• What you should do: Leave every image out, and return the rest of the data word for word.

• Recorded information:
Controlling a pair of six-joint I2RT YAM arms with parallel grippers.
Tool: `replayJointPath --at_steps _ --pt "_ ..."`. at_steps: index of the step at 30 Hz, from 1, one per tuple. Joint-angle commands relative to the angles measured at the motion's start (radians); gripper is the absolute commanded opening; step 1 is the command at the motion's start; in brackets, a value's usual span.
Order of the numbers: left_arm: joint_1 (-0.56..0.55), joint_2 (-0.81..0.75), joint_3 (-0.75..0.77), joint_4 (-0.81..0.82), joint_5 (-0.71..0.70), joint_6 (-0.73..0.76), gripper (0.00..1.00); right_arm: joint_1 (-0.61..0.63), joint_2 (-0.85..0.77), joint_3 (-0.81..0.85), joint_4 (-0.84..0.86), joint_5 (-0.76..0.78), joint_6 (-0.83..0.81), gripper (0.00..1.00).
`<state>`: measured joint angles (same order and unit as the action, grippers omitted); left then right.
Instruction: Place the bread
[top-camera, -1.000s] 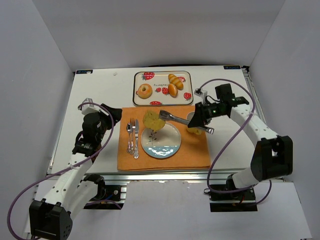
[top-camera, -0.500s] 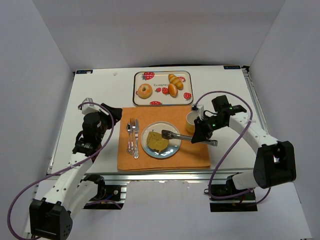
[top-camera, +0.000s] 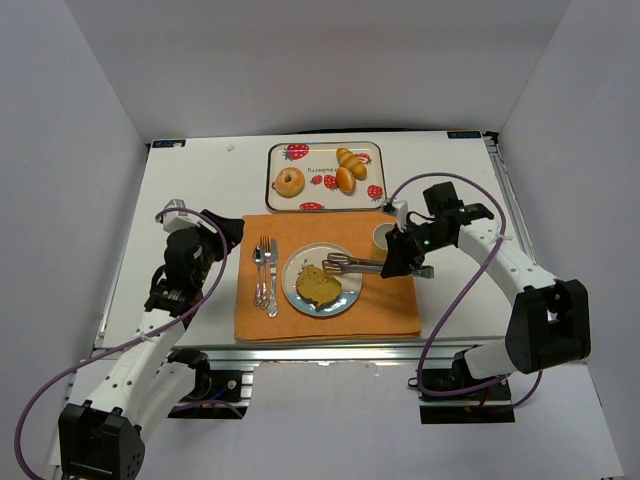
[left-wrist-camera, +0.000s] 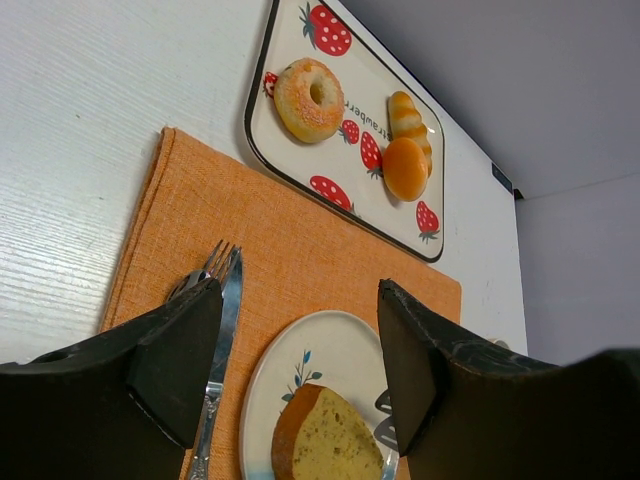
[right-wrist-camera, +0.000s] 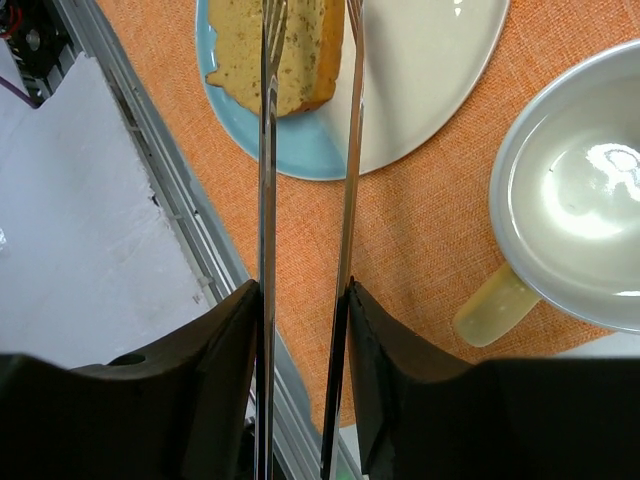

• Solved exercise:
Controlling a pair of six-joint I2RT YAM arms with parallel grippers.
Tool: `replayJointPath --at_steps _ --pt "_ ..."`. at_steps: index of the step at 30 Hz, from 1, one per tuple. Joint-angle commands relative to the angles measured at the motion's start (radians); gripper is the absolute commanded opening; step 1 is the command at the motion's start; in brackets, a value's usual span.
Order of the numbers: left_arm: joint_1 (-0.56..0.55), joint_2 (-0.81..0.75), joint_3 (-0.75..0.77), joint_4 (-0.81..0.82), joint_5 (-0.71..0.70), joint_6 (-0.73..0.76), gripper (0.00..1.00); right_arm: joint_1 (-0.61..0.63), joint_2 (-0.85..0.77), joint_3 (-0.81..0.85), joint_4 (-0.84..0.86), joint_5 (-0.76..0.78), joint_6 (-0.83..0.81), gripper (0.00..1.00).
`<state>`: measured joint angles (same order and unit as the action, grippers omitted); left then right.
Instruction: Place the bread
[top-camera, -1.000s] 
[top-camera, -0.500s] 
[top-camera, +0.000s] 
[left-wrist-camera, +0.000s] 
[right-wrist-camera, +0.000s] 

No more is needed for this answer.